__What to produce__.
Using the listing below, determine the count of lines with the word "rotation" and reply only with it.
BEGIN Data supplied
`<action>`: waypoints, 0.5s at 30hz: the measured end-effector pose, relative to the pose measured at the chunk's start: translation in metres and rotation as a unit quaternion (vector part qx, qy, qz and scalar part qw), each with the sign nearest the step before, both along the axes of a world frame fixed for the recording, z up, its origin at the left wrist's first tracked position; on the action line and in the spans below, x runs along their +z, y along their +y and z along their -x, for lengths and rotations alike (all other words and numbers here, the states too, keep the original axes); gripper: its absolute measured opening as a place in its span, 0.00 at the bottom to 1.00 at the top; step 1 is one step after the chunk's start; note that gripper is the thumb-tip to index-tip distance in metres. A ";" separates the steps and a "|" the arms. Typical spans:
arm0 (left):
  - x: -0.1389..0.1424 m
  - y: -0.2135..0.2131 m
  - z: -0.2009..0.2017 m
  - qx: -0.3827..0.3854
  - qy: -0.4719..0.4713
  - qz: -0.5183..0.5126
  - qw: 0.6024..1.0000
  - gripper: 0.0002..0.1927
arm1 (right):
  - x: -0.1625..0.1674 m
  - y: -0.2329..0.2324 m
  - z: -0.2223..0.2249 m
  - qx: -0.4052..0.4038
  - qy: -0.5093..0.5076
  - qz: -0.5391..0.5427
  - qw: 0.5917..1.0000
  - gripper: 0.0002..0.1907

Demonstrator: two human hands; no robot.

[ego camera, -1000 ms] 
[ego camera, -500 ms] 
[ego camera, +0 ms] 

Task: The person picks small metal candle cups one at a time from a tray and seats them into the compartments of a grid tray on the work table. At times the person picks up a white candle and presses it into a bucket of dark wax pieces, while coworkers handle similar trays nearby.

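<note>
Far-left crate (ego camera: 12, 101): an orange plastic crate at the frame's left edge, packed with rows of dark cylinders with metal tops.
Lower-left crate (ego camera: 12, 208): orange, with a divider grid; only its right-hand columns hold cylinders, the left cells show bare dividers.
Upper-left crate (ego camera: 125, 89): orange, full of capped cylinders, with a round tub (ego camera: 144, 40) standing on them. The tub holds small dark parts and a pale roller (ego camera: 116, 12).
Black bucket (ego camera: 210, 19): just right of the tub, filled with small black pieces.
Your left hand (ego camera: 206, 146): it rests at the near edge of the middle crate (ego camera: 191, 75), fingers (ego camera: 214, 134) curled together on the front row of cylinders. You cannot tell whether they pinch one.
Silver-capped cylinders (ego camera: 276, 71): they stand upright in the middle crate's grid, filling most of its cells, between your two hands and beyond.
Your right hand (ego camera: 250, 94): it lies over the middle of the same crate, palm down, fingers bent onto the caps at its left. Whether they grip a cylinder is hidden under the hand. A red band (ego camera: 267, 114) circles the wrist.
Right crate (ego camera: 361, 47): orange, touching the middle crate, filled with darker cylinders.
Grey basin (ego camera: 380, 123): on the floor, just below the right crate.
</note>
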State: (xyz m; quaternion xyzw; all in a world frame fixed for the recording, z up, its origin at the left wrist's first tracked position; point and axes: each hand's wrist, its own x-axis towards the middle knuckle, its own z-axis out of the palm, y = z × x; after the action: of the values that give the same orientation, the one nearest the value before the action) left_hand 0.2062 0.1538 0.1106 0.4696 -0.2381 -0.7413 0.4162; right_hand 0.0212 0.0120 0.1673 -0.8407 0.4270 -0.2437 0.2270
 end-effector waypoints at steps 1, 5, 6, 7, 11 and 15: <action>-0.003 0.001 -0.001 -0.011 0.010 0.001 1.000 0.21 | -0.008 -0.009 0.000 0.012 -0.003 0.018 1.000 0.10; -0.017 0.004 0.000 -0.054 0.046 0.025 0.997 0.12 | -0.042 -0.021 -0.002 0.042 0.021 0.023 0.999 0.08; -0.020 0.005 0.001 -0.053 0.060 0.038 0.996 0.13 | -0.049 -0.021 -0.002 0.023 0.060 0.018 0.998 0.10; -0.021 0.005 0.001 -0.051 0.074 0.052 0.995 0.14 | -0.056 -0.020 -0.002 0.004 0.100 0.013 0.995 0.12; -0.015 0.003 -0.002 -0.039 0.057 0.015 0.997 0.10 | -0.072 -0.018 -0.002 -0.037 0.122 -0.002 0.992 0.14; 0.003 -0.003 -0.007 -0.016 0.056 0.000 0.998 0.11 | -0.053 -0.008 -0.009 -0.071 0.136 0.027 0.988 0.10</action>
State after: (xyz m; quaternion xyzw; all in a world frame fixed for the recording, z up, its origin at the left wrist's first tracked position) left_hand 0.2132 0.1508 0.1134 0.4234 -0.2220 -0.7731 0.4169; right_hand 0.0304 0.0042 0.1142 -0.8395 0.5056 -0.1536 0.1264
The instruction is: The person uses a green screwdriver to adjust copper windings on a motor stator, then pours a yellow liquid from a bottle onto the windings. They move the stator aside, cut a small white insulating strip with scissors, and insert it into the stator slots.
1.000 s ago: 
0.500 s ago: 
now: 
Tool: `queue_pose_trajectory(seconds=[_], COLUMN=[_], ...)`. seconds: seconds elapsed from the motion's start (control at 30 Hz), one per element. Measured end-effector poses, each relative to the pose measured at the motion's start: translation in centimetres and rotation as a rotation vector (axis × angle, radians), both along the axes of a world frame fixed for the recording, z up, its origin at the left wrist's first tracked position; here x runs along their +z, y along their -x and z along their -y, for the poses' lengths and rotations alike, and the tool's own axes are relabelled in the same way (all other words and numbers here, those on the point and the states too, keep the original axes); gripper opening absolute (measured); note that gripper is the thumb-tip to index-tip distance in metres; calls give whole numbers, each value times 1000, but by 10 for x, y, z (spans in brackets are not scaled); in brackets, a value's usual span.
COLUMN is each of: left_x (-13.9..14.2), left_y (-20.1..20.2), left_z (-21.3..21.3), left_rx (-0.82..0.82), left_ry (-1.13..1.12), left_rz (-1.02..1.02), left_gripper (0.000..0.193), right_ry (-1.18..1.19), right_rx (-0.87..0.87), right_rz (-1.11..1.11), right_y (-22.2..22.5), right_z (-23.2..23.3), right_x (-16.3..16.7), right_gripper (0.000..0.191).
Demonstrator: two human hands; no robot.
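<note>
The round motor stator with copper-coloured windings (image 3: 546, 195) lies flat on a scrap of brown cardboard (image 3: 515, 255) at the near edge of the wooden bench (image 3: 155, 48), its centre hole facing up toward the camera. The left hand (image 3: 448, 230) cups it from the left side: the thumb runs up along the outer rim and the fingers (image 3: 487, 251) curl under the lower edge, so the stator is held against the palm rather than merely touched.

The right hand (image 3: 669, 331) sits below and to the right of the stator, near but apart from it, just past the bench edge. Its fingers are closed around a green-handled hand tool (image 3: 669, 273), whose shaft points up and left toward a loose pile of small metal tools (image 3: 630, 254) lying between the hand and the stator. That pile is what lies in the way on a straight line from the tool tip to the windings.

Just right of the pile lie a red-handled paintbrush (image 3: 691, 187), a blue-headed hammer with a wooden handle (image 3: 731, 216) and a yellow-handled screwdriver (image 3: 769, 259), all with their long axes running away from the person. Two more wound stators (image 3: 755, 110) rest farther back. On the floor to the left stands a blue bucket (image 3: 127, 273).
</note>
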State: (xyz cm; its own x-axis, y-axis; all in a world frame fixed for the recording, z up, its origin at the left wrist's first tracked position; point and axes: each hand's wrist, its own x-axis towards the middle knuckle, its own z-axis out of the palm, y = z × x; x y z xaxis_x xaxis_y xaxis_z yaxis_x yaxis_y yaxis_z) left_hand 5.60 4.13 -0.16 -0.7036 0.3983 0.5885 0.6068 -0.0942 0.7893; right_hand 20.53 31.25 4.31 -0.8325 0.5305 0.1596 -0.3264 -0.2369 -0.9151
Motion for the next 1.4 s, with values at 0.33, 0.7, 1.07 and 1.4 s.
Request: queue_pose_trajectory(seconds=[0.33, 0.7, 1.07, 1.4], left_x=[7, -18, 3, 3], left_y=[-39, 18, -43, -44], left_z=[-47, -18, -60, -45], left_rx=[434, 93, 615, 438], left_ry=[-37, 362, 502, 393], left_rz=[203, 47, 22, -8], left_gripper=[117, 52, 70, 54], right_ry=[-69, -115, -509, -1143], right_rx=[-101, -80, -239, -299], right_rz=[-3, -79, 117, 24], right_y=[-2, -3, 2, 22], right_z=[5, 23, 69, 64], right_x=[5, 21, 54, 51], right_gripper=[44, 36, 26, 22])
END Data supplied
__Answer for this exercise__.
2